Trent Grisham, welcome to October. The 22-year-old midseason call-up, who was such a big part of the Brewers’ postseason push, especially after Christian Yelich went down, learned quickly and the hard way that the reason the crowds are bigger and louder is that every play’s import is magnified, and that if you make a mistake, you can’t just go out and get ‘em back tomorrow. “You play baseball for these big situations,” said Yelich, whose injury was the only reason Grisham was in right field, “and you’re going to come up short sometimes.”
Grisham overran Juan Soto’s bases-loaded single in the eighth, allowing the go-ahead run to score and giving the Nationals a 4-3 win in the play-in game.
It’s not hard to see what happened. Grisham was aggressive charging and rounding on the ball, already thinking about his throw to the plate to try to retain Milwaukee’s lead. The ball took an odd little hop slightly to its left, forcing Grisham to alter his own trajectory, awkwardly.

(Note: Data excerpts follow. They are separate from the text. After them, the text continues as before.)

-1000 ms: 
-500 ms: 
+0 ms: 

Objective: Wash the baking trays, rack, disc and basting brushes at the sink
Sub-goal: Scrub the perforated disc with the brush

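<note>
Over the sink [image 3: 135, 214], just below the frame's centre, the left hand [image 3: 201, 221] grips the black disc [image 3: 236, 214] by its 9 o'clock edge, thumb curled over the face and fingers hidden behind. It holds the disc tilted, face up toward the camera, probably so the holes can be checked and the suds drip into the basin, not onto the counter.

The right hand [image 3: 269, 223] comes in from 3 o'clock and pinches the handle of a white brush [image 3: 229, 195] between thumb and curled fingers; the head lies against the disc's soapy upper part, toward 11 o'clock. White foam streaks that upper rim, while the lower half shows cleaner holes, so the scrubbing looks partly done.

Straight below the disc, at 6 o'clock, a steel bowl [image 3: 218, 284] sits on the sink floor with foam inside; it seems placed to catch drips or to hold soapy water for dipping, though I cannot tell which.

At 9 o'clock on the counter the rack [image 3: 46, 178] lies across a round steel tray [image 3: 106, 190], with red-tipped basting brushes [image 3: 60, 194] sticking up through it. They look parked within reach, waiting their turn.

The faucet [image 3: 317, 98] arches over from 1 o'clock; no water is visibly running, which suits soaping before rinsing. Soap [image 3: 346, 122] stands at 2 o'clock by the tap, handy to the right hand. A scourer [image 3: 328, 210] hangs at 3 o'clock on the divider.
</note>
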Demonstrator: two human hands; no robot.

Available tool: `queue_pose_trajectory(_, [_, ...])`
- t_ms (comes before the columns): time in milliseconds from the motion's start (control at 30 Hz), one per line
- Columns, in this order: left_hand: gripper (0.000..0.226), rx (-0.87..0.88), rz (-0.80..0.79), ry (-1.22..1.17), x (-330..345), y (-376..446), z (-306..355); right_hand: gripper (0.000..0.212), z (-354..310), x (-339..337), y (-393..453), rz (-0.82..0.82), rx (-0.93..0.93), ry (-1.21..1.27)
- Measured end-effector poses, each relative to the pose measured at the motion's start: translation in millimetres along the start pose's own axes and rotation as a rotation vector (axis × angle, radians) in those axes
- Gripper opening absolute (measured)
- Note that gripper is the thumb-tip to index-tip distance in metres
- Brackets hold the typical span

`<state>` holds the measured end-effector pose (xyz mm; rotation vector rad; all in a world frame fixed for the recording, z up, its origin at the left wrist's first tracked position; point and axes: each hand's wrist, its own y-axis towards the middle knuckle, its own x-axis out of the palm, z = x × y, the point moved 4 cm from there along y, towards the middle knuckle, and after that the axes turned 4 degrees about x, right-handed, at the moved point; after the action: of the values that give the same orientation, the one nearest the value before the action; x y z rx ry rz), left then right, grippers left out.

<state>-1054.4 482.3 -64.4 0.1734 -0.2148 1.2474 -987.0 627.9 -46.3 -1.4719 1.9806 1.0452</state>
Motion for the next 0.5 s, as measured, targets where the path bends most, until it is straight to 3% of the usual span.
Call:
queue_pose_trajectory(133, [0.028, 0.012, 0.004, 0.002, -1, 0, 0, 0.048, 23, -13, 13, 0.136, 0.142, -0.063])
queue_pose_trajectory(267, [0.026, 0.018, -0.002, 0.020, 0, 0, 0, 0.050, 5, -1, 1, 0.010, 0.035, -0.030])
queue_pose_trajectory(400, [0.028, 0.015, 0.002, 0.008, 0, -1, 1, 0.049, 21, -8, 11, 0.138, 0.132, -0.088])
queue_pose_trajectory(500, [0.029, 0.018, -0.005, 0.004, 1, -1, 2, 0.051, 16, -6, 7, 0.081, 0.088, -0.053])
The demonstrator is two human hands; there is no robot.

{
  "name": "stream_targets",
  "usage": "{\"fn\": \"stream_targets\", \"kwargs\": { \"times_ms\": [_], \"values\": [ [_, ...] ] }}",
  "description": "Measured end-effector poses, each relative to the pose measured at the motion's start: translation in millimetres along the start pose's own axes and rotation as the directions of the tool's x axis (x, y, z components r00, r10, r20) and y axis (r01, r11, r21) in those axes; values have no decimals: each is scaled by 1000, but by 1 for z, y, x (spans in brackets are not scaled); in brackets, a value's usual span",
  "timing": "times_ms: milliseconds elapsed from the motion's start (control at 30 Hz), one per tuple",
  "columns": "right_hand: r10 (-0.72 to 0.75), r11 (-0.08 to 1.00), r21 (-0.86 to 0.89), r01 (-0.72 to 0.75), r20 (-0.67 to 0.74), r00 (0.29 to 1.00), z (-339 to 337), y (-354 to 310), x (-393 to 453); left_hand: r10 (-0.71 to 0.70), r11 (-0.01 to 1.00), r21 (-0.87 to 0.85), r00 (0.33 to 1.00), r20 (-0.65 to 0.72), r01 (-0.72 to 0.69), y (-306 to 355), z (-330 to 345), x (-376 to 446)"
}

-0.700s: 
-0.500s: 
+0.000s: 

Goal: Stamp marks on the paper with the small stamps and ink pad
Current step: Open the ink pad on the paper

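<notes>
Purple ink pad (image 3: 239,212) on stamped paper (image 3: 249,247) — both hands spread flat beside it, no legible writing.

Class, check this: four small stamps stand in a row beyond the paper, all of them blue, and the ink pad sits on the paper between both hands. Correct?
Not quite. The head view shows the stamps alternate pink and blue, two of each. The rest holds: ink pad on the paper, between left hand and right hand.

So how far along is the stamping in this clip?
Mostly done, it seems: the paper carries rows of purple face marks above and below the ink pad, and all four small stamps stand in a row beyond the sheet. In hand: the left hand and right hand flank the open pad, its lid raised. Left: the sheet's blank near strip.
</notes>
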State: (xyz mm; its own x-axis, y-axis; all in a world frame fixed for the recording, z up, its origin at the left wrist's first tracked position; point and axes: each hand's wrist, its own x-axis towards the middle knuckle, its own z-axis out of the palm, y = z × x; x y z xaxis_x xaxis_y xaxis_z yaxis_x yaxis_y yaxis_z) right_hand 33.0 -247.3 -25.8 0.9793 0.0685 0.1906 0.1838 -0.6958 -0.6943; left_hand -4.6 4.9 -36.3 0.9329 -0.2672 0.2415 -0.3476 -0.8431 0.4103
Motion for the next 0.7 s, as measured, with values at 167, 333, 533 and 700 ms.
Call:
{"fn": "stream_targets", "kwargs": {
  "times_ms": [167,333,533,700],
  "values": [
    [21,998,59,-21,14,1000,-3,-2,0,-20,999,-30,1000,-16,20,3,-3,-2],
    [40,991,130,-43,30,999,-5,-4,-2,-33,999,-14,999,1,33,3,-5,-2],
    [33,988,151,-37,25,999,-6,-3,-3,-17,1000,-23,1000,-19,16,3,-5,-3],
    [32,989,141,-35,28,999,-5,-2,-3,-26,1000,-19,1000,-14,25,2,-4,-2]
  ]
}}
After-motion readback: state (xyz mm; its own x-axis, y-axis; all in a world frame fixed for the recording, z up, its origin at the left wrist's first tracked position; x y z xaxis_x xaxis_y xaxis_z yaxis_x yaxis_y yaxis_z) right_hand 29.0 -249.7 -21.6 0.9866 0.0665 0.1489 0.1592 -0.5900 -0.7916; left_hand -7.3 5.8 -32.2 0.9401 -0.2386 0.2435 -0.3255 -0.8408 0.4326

“Top spin coming up, so I was getting ready to throw to home,” Grisham said. “I came in a little off balance. It kind of took a little funky hop on me just because I came in off balance. I couldn’t really gather myself. The ball got by me.”
Call it a rookie mistake if you like, even if it’s not, not really. Veterans can and do fall prey to October-induced decision-making like that. Even with a clean scoop, Grisham wasn’t going to be able to throw out pinch runner Andrew Stevenson at the plate, and he should have been focused on fielding the ball cleanly to keep the runners from taking an extra base. That’s all obvious in retrospect, though. In the moment, Grisham only had visions of a spectacular play to help his team win a winner-takes-all game, and he had enough adrenaline surging to convince him he could do it.

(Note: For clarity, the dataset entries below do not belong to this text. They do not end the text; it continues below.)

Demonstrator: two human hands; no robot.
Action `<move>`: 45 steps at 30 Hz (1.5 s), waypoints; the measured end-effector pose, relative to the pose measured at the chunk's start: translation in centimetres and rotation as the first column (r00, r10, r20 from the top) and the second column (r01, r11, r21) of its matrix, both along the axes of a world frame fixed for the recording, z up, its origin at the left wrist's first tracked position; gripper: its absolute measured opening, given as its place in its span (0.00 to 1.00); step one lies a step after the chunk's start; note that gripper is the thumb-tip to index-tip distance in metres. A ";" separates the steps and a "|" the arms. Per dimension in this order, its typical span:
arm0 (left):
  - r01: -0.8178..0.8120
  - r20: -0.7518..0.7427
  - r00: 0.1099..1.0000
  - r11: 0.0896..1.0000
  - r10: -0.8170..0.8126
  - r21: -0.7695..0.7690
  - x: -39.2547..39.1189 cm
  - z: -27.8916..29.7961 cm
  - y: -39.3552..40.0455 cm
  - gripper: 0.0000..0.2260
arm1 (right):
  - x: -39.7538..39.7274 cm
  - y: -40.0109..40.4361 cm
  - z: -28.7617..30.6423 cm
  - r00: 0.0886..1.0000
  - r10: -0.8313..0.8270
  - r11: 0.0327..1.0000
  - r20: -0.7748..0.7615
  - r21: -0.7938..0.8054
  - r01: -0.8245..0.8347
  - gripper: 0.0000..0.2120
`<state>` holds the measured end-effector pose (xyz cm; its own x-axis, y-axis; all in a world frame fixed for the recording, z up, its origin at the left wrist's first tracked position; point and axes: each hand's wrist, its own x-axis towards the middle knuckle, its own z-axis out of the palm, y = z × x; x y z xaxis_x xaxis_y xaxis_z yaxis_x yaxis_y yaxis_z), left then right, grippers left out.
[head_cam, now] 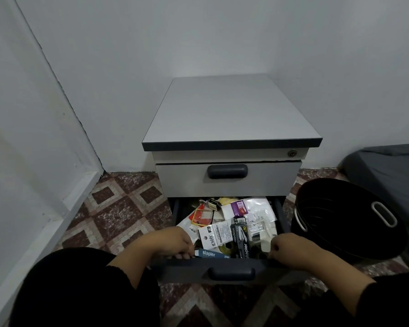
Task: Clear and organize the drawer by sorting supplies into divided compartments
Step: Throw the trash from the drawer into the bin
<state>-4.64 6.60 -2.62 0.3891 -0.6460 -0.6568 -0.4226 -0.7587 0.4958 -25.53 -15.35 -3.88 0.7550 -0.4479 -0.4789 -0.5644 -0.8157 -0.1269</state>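
Head view: the open drawer [224, 267] sits at 6 o'clock, crammed with packets (two stapler boxes [242, 241] among them). Left hand [172, 241] and right hand [287, 249] curl their fingers over its front edge; a black basket [347, 220] stands at 3 o'clock.

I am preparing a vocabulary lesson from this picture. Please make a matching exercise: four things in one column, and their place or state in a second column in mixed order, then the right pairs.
Things
1. upper drawer
2. lower drawer
3. black basket
4. blue stapler box

Place or state
A. on the floor, right of the cabinet
B. closed
C. pulled open, gripped at its front edge by both hands
D. inside, against the drawer front

Pairs: 1-B, 2-C, 3-A, 4-D
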 end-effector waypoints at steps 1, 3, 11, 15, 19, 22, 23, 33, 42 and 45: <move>0.003 -0.017 1.000 1.000 -0.003 0.026 -0.2 0.1 0.2 0.10 | 0.0 0.2 0.1 1.000 -0.013 1.000 -0.029 0.013 0.013 0.10; 0.022 -0.047 0.999 0.997 -0.019 0.069 -0.8 0.3 0.3 0.12 | -0.2 0.7 0.2 0.996 -0.029 0.999 -0.079 0.036 0.032 0.12; 0.122 -0.155 0.984 0.960 -0.084 0.251 -2.7 0.5 1.0 0.12 | -0.9 2.1 0.3 0.954 0.019 0.982 -0.298 0.183 0.037 0.13; 0.170 -0.189 0.975 0.932 -0.114 0.320 -3.7 0.6 0.9 0.12 | -1.1 3.3 0.8 0.929 0.078 0.974 -0.362 0.224 0.006 0.12; 0.210 -0.227 0.965 0.902 -0.130 0.376 -4.4 0.6 1.0 0.11 | -1.3 3.9 0.4 0.903 0.129 0.970 -0.410 0.243 -0.028 0.12; 0.210 -0.198 0.971 0.885 -0.138 0.416 -4.7 -0.3 0.6 0.08 | -1.5 4.1 0.2 0.896 0.138 0.968 -0.423 0.250 -0.031 0.07; 0.200 -0.186 0.974 0.881 -0.130 0.430 -4.9 -0.5 0.3 0.07 | -1.5 4.1 0.2 0.903 0.123 0.966 -0.412 0.260 -0.013 0.06; 0.416 0.279 0.845 0.888 -0.457 0.197 -7.2 -1.6 -1.6 0.25 | -0.5 3.3 -2.6 0.989 0.039 0.999 0.146 -0.028 -0.035 0.48; 0.501 0.148 0.818 0.815 -0.556 0.292 -6.8 -2.1 -2.3 0.12 | -0.2 4.2 -4.3 0.983 0.152 0.983 0.107 -0.118 -0.139 0.44; 0.461 0.101 0.857 0.840 -0.505 0.286 -5.5 -1.0 -2.1 0.12 | 0.3 4.0 -4.2 0.982 0.129 0.989 0.136 -0.084 -0.119 0.32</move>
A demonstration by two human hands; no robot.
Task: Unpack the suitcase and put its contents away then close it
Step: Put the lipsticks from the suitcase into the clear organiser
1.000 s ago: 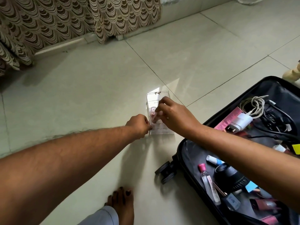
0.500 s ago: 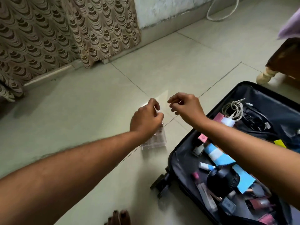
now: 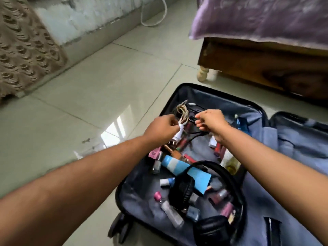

“When getting down to six, five, four outs to go,” Grisham said, “of course you feel all that pressure. It’s exciting. You want to live in those moments and live up to those expectations.” He declared that “I don’t think [the pressure] got to me at all,” but I’m not sure how else to read a situation where a player admitted he was feeling the pressure, and was overaggressive, and his overaggressiveness cost him.
But again: you don’t need to be making your postseason debut for that to happen. Ask any of the parade of Brewers veterans who came over to console or commiserate with a teary-eyed Grisham at his locker after the game. They’re the same ones who told reporters again and again that they wouldn’t be here in the first place without Grisham, who started the season at Double-A but forced a call-up with his spectacular play, and stepped in as an everyday player after Yelich broke his kneecap. The Brewers got insanely hot after that, and Grisham was a big part of it, slugging home runs and, yes, playing steady defense. “Trent’s why we’re here. Trent got us here,” manager Craig Counsell said. “The inning was an ugly inning. Crazy things happen.”
That they do. And Grisham seemed convinced that there was nothing special about his misplay. “I just ended up making an error. It’s not my first and it’s not going to be my last,” he said. It’s just the damned finality of the whole thing, now that it’s October. There are no second chances for Grisham and the Brewers, just a long five months until it’s time to pick up a baseball again.